In an interview with Leslie Moore on Tumblr, Cainon Lamb recalled how he started working on the Boyz II Men's sample and how his work reached Knowles. He said that he began working on "Countdown" during the night preceding the 2010 BET Awards. He was in the studio, listening to Boyz II Men's song, "Uhh Ahh". He commented: "[It] starts with a countdown of '10, 9, 8, 7, 6, 5, 4, 3, 2, 1'. So I thought, 'Wow, that could be something. Just the countdown itself.'" Once the countdown was in the computer, he slightly increased the pace at which it was played, added some snare drum taps to it, and started a beat. After that, he sent the song to his publisher, EMI Music. The latter was impressed with the instrumental and went on saying: "I had a meeting this morning with Beyoncé and I played a couple other songs I had and she wasn't really feeling them. When I played the beat that you sent me, you should have seen how she went crazy! She started dancing and bouncing up and down and just doing all kind of stuff. She loved that beat!" On the request of his publisher, Lamb made "a female version of the countdown part". Terius Nash wrote the verses and two days later, Knowles went in the studio and recorded it.

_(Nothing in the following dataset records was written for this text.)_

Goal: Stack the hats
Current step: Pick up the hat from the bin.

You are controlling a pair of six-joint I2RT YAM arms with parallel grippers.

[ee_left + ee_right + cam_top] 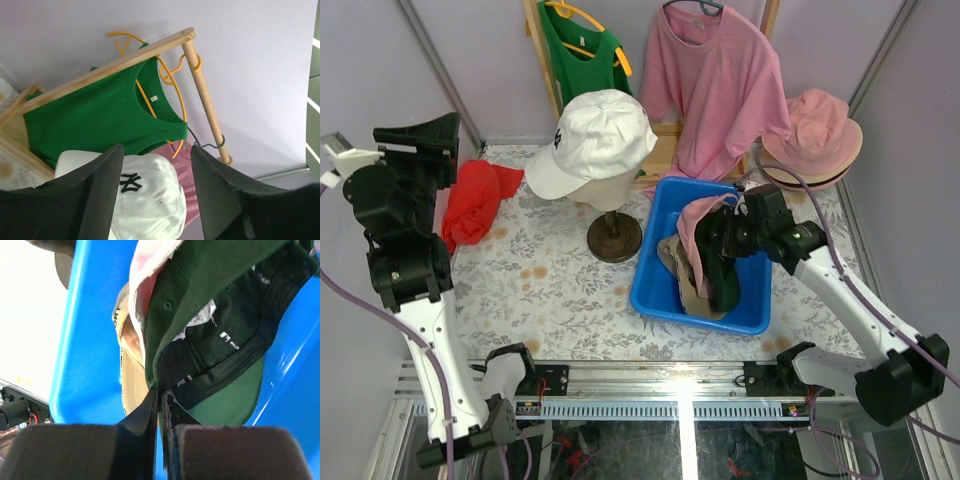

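Observation:
My right gripper hangs over the blue bin, shut on the edge of a dark green cap that dangles into the bin. In the right wrist view its jaws pinch the cap's rim. A pink hat and a tan cap lie against the green one. The same tan cap shows in the bin from above. A white cap sits on the mannequin head. A pink bucket hat rests at the back right. My left gripper is raised at the far left, open and empty.
A red cloth bundle lies at the back left, close to the left arm. The mannequin stand is just left of the bin. A wooden rack at the back carries a green shirt and a pink shirt.

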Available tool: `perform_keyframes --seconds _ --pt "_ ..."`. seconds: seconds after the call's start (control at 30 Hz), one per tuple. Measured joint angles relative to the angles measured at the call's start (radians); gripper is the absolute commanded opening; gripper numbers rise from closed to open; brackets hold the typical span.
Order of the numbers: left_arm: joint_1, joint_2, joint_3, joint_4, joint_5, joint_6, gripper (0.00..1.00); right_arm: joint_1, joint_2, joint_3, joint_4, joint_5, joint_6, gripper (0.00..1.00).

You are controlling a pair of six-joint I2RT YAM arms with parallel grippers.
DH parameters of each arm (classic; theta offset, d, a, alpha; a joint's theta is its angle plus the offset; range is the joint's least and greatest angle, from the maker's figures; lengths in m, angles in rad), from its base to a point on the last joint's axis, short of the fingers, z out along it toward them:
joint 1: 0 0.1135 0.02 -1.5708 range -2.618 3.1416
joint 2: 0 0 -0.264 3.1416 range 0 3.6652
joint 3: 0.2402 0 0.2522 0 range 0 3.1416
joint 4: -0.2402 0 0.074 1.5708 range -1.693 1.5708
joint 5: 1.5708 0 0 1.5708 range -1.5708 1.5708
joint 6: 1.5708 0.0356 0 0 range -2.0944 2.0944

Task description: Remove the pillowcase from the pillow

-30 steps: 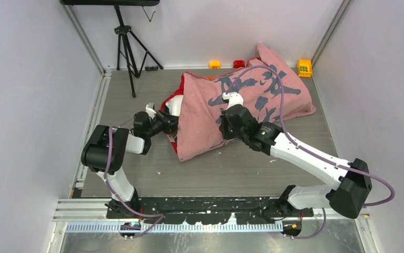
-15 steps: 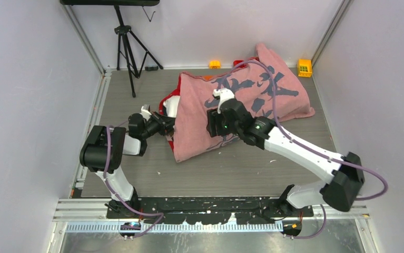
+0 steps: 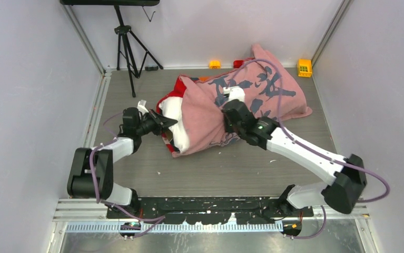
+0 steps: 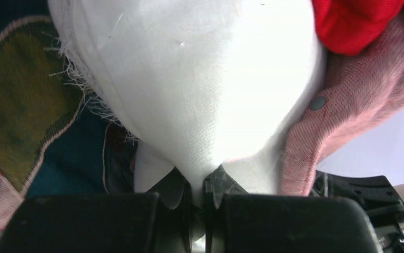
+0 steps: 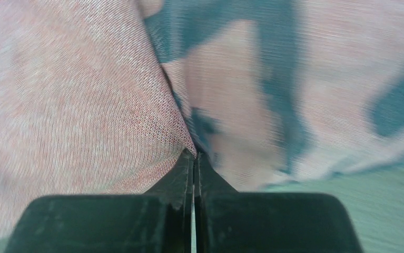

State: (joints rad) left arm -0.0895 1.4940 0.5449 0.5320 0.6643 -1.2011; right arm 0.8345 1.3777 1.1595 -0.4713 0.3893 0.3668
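The pillowcase [image 3: 252,97] lies inside out, faded pink with grey-blue blotches, across the back of the table. The white pillow [image 3: 177,125] sticks out of its open left end. My left gripper [image 3: 163,122] is shut on a corner of the pillow [image 4: 199,79], the white cloth pinched between its jaws [image 4: 197,182]. Pink hem and red cloth of the pillowcase [image 4: 357,89] sit on the right of that view. My right gripper [image 3: 230,117] rests on top of the pillowcase, shut on a fold of the pink fabric [image 5: 84,95] at its tips [image 5: 193,154].
A black tripod [image 3: 128,47] stands at the back left. Small yellow [image 3: 215,64] and red [image 3: 238,64] blocks and a yellow crate [image 3: 304,67] line the back wall. Pale walls close in on both sides of the grey table [image 3: 215,168].
My left arm has drawn the pillow corner to the left, baring more white pillow. My right gripper let go, shifted up the pillowcase and shut again.
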Motion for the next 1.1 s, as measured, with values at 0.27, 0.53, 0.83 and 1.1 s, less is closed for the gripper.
perform_keyframes --seconds 0.27,0.53,0.83,1.1 --pt "0.190 -0.136 0.031 -0.248 0.089 0.106 0.00 -0.294 -0.299 -0.188 -0.019 0.047 0.071 0.00" --pt "0.222 -0.241 0.024 -0.366 0.147 0.118 0.00 -0.354 -0.361 -0.229 -0.025 -0.138 0.070 0.61" --pt "0.139 -0.524 0.072 -0.678 -0.016 0.293 0.00 -0.321 -0.242 -0.055 -0.066 -0.420 0.010 0.72" --pt "0.039 -0.605 0.175 -0.848 -0.080 0.399 0.00 -0.060 -0.013 0.307 -0.092 -0.383 -0.088 0.72"
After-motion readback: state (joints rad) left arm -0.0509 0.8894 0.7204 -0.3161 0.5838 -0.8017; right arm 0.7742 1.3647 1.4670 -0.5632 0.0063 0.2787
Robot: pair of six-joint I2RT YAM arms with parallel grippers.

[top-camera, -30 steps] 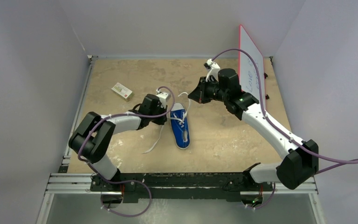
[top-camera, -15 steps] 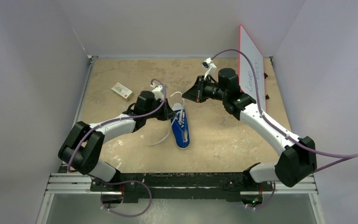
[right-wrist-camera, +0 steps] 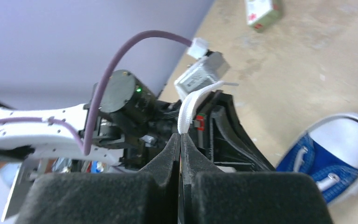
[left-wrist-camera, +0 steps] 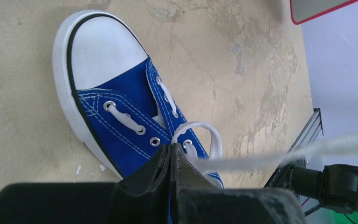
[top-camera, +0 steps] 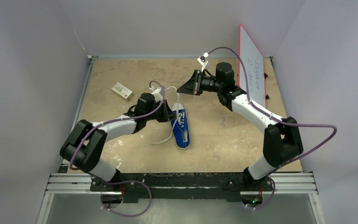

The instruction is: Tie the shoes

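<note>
The blue sneaker lies mid-table, white toe cap toward the back. It also shows in the left wrist view and the right wrist view. My left gripper is at the shoe's left side by the toe-end eyelets, shut on a white lace loop. My right gripper is behind the shoe, raised, shut on another white lace. That lace runs down to the shoe. A loose lace end lies left of the shoe.
A small white-and-red box lies at the back left, also in the right wrist view. A white board with a red edge stands at the back right. The left arm's wrist is close in front of the right gripper.
My right gripper has moved left and toward the back with the lace in it, drawing it up from the shoe. My left gripper has moved in to the shoe's eyelets.
</note>
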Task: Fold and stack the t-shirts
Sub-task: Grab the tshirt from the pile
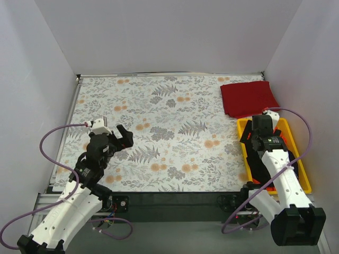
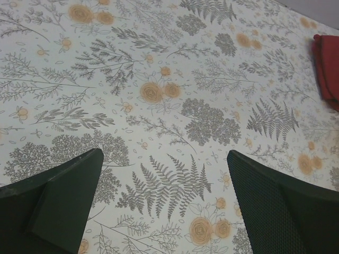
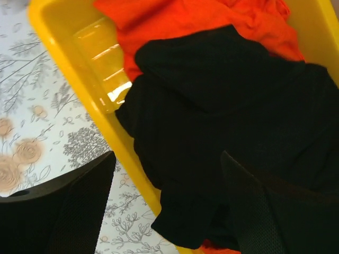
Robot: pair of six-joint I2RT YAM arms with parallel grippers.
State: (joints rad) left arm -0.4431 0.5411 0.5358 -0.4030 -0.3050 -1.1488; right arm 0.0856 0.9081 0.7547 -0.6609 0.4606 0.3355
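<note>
1. Left end effector (image 2: pixel 164 153): its two dark fingers are spread wide apart with nothing between them. It hangs over the left half of the floral-patterned cover on the bench (image 1: pixel 169 121), and only printed ferns and orange blossoms show below it.
2. At the far right corner lies the dark red cloth t-shirt (image 1: pixel 248 98), folded into a neat, flat rectangle on the cover. It sits just beyond the far end of the yellow plastic bin (image 1: pixel 242 138).
3. The right arm reaches over that bin, wrist pointing down into it.
4. Right end effector (image 3: pixel 168 156): released, fingers set wide, poised directly above the crumpled black cloth t-shirt (image 3: pixel 222 106). Whether the fingertips touch the cloth, I cannot tell.
5. The black shirt is heaped in the bin, and one fold spills over the bin's rim towards the cover.
6. Beneath and beyond it, a bright orange-red cloth t-shirt (image 3: pixel 212 21) is bunched against the bin's far end, partly covered by the black one.
7. A bare stretch of the bin's shiny yellow floor shows beside the orange-red cloth.
8. The two arms are well apart, one on each side of the bench.
</note>
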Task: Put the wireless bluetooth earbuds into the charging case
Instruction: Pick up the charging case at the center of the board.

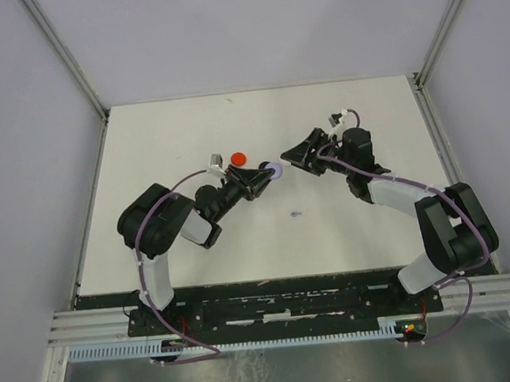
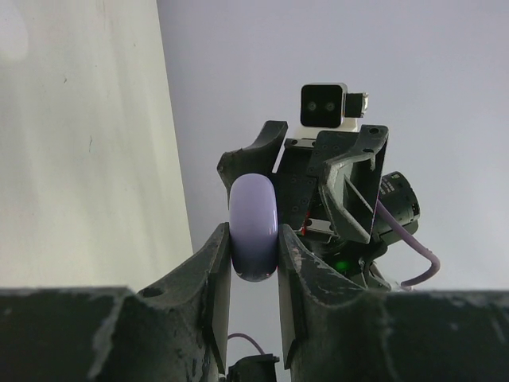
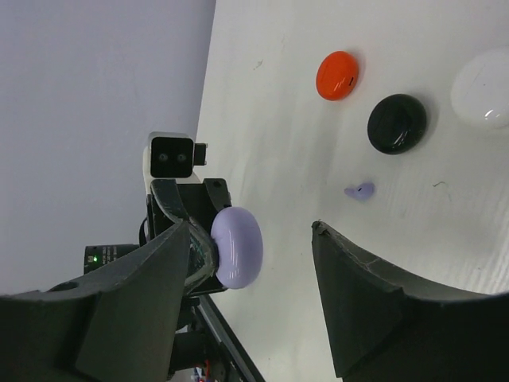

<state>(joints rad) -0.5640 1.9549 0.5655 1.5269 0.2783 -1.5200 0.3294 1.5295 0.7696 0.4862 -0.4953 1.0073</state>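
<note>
above the table (image 1: pixel 178 126), in mid-air between the two arms, the left gripper (image 1: pixel 267 174) holds the lavender case (image 1: pixel 275 170) pinched across its flat faces, its rounded edge turned toward the right gripper (image 1: pixel 297 157). the right jaws stand wide with nothing in them, aimed at the case, near it but apart. the case looks shut; no lid gap shows. one lavender bud (image 1: pixel 297 213) lies on the table, nearer the bases and well apart from both grippers. a second bud isn't visible.

the step in hand looks like getting the case opened or passed across. to do it well, the right gripper should come in square on the free rim, clear of the left fingers (image 2: pixel 215 278), and close slowly. the case is smooth and rounded, so a skewed pinch would likely let it slip or twist. the left should hold firm.

from the right wrist view, a red disc (image 3: pixel 336 76), a black disc (image 3: pixel 397 123) and a white disc (image 3: pixel 481 87) sit on the table beyond the bud, apart from each other. none blocks the way to the case. the black disc is near the bud and could get nudged during a pick.
</note>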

In an interview with Jocelyn Vena of MTV News, the members of Boyz II Men said that they were surprised that Beyoncé decided to use their song on "Countdown" even though they have known her for long. Wanya Morris considered it a "clever" move and quipped that Boyz II Men finally got their duet with Beyoncé.

==Composition==

===Music and comparisons===
"Countdown", which samples "Uhh Ahh" performed by American group Boyz II Men, was considered to be "everywhere on the genre map" by Consequence of Sound's Chris Coplan. It is an upbeat R&B song, displaying elements of funk, hip hop, Latin pop, world music, reggae as well as dancehall influences. "Countdown" is set in common time with a moderate tempo of 84 beats per minute. The song is scored in the key of D minor, and has the sequence Dm–Gm–F–C. Beyoncé's voice in the song ranges from D_{3} to F_{5}. "Countdown" makes heavy use of staccato horns, and rides a "disjointed military rhythm", containing an "agitated" Afrobeat heavy brass riff which, according to Alexis Petridis of The Guardian, bears resemblance to that of "Run the World (Girls)" (2011). Jody Rosen of Rolling Stone attributed the bristling brass arrangement to the fact that Beyoncé's collaborated with the band from Fela! for a couple of days to gain inspiration from the play's subject, Nigerian multi-instrumentalist musician and composer, Fela Kuti. Additional instrumentation on the song includes a keyboard, synthesizers, a plucky guitar, 180 BPM steel drums, and trumpets. Built on a stepping beat, "Countdown" features video-game bleeps reminiscent of Knowles' previous alter ego, Sasha Fierce, as stated by Jocelyn Vena of MTV News. Priya Elan of NME noted that it also consists of "some nicely disorientating" chord changes.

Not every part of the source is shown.